WORK INSTRUCTIONS » Search term "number": please copy every line of the records below that contains it.

DATA TO EXAMINE »
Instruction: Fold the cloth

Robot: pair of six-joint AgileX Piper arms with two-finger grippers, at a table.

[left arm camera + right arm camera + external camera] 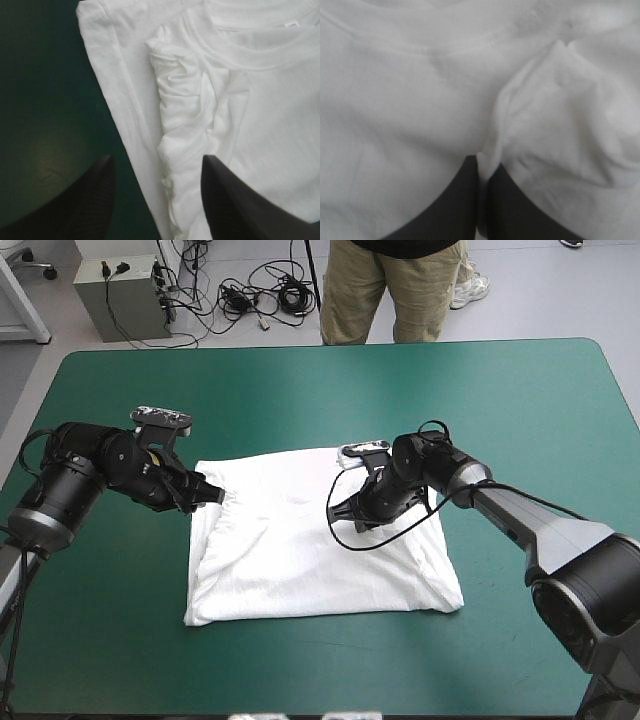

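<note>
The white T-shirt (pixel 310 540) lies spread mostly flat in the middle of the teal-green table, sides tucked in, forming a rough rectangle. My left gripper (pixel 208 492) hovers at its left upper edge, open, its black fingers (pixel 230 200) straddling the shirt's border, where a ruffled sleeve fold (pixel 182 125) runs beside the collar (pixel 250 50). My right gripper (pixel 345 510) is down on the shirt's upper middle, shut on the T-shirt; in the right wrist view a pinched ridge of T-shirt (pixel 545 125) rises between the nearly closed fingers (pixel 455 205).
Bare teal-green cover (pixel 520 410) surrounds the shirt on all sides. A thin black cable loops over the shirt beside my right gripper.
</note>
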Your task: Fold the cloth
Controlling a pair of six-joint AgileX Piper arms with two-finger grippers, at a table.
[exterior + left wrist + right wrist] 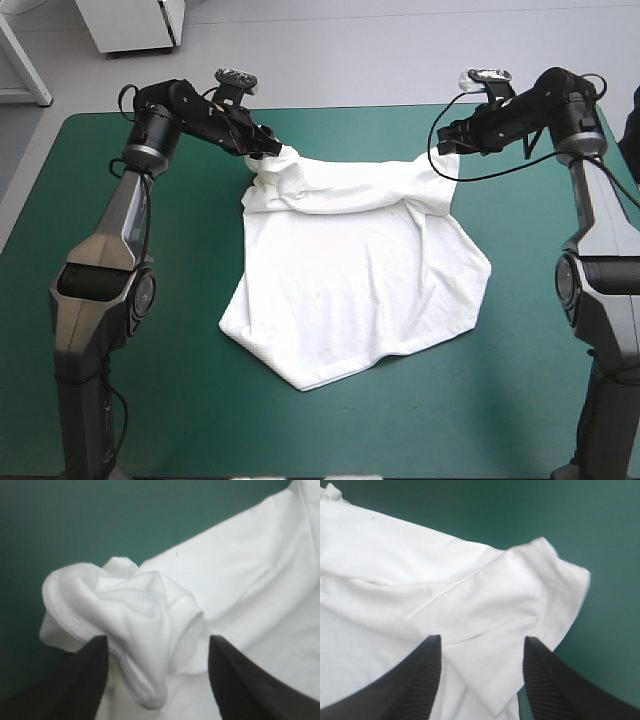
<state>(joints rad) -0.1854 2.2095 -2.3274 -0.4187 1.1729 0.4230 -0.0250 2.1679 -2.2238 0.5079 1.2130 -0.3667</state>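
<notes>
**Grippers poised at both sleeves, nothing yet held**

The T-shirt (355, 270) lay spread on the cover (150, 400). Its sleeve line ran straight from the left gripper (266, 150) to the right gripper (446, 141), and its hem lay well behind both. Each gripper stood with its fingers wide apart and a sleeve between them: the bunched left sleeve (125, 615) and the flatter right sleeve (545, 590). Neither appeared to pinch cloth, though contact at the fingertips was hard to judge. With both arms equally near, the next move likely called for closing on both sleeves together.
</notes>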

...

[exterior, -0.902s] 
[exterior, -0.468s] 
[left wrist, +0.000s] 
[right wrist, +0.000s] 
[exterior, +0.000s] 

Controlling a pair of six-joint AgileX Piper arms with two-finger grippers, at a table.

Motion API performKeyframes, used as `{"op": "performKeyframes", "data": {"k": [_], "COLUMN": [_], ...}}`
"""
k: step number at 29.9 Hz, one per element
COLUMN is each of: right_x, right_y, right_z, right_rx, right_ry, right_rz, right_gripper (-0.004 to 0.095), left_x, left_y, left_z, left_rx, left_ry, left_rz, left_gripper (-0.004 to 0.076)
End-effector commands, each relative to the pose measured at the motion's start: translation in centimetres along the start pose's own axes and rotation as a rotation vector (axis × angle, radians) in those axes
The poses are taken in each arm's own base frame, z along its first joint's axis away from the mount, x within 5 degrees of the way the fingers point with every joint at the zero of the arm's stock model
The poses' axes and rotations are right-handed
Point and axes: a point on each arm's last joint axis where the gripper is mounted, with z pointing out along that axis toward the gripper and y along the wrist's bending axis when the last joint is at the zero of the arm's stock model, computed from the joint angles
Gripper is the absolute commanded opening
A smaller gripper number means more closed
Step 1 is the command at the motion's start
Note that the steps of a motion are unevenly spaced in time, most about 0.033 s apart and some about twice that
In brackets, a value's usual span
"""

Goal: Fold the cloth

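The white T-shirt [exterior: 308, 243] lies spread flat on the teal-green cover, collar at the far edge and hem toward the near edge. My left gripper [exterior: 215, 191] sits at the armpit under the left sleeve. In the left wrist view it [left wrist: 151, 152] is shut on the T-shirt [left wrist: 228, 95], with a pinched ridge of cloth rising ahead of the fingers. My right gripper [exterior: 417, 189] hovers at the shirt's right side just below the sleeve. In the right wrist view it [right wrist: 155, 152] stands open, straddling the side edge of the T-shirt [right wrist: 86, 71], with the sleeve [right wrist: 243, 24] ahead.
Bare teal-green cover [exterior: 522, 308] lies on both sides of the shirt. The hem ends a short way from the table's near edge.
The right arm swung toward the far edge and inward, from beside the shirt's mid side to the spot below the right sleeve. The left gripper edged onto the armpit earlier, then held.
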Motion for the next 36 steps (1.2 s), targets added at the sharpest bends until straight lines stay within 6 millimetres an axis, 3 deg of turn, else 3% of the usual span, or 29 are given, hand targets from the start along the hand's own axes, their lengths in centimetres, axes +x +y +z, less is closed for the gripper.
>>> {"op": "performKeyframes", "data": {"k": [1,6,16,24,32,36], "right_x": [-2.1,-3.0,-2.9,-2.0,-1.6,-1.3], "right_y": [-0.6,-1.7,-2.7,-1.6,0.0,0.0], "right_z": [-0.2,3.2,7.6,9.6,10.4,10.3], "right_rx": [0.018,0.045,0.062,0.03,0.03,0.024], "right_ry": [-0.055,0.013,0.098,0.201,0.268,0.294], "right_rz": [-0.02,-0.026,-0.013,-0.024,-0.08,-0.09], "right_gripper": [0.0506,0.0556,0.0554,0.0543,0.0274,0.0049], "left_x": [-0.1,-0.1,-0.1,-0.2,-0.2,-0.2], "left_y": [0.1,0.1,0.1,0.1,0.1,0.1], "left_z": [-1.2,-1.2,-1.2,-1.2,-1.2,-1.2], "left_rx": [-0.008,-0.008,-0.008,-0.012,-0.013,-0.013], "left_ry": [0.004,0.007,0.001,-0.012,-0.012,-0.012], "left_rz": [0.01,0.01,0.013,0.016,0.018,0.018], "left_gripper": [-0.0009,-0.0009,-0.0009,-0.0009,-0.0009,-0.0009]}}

ANSWER FOR THIS EXERCISE »
k: step number at 29.9 Hz, one per element
A smaller gripper number means more closed

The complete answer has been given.